Le Parlement sierra-léonais a approuvé lundi une réforme constitutionnelle qui modernise le système électoral du pays en vue de l’élection présidentielle de 2028, après des semaines de résistance de l’opposition.
Le projet de loi, soutenu par le Parti du peuple sierra-léonais (SLPP), au pouvoir, a été adopté à la majorité simple des membres présents, a déclaré le président du Parlement, Segepoh Solomon Thomas, à l’issue de la séance. Les résultats du vote n’ont pas été publiés.
Les députés du principal parti d’opposition, le Congrès de tout le peuple (APC), ont quitté l’hémicycle après avoir plaidé, en vain, que la réforme nécessitait une majorité des deux tiers.
Les modifications abaisseraient le seuil de voix requis pour remporter la présidence de 55 % à la majorité simple au niveau national, et instaureraient la représentation proportionnelle pour les élections législatives.

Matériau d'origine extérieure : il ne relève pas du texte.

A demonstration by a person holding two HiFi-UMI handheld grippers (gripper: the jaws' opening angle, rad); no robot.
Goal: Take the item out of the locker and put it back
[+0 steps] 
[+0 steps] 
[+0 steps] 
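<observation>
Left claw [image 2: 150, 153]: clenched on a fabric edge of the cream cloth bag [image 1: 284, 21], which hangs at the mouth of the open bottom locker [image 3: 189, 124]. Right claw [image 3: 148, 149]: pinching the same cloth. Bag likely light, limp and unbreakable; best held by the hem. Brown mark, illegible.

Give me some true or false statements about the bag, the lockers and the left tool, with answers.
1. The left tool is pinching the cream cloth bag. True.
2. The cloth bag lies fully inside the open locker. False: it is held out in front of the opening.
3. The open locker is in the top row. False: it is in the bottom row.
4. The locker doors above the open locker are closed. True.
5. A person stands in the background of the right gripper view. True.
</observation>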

Elles prévoient également un quota de 30 % pour les femmes aux postes de direction politique.
Selon les règles proposées, un candidat à la présidence devrait obtenir au moins 20 % des voix dans les deux tiers des districts de Sierra Leone pour éviter un second tour.
Les réformes exigeraient également du président qu’il prenne en compte l’équilibre régional, l’égalité des sexes et l’inclusion des minorités lors des nominations.
Le SLPP, parti au pouvoir, affirme que ces changements renforceraient la démocratie tout en réduisant les coûts, les tensions politiques et les risques sécuritaires liés aux seconds tours de l’élection présidentielle.
L’APC, parti d’opposition, souhaite quant à lui maintenir le seuil actuel de 55 %, arguant qu’il encourage les candidats à rechercher un soutien national plus large et confère une plus grande légitimité au vainqueur.
Le président Julius Maada Bio, qui effectue son dernier mandat et ne pourra pas se représenter en 2028, a exhorté le Parlement, dimanche, à approuver les réformes.